I know this is your dream world, Mr. Friedman--everyone an entrepeneur, everyone working 16 hours a day, 7 days a week, madly competing with everyone else in the world to be the best, continually coming up with new innovations, frenetically producing, producing, producing. But while I don't deny that this describes the reality of some people, the truth is that your picture has nothing to do with my life or the life of anyone I know. And I deeply hope that I never live to see the day when it does.
It's funny how, when talking money for the monied, the earth is flat and it's a new day and things like fair trade policies and protective tariffs are so ‘yesterday,’ but when talking fair and equitable tax rates, livable wages, and regulated capitalism, why, 19th century policies are just fine.
What you describe is a "Road Warrior" world absent the nuclear holocaust - which comes instead in a financial version. This does not demand a change in perception or preparation. It instead demands a change in the way the world is manipulated by the concentrated rich to squeeze ever more out of the world's expanding poor. It demands a revolution.
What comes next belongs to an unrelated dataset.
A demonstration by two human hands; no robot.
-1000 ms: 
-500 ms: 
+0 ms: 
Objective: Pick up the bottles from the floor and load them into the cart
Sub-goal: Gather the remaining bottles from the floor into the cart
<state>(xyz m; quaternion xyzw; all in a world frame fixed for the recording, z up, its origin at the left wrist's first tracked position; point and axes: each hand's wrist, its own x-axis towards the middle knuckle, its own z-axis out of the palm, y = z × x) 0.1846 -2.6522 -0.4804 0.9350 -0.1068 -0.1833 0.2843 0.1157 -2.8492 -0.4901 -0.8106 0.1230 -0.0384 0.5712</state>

In his essay "Why I Became a Socialist" Jack London wrote that when he was young and strong, he had no doubt that he could provide for himself. He needed no help from anyone, and could compete in any market.
Then he saw the miserable state in which many lived. Some had been just as strong and able as he, but had grown old, or been injured, and could no longer compete. This, he saw, was the inevitable eventual fate of all who did not amass so much more capital than those around them that they could support themselves even when they could not compete. In the end, London decided that we either have to share the burden and take care of one another, or we all eventually get ground up in the machine.
Sometimes I think that the definition of a conservative is a person so certain that, in a completely free market, he will flourish, that he sneers at the idea of a "social safety net" and truly believes that "losers" deserve to lose. A liberal is someone who does not have this conceit. He wants the safety net because he can actually imagine himself in need of it one day.
Hypercompetative societies provide great opportunity and success for the few, and failure and misery for the many. And justice for none.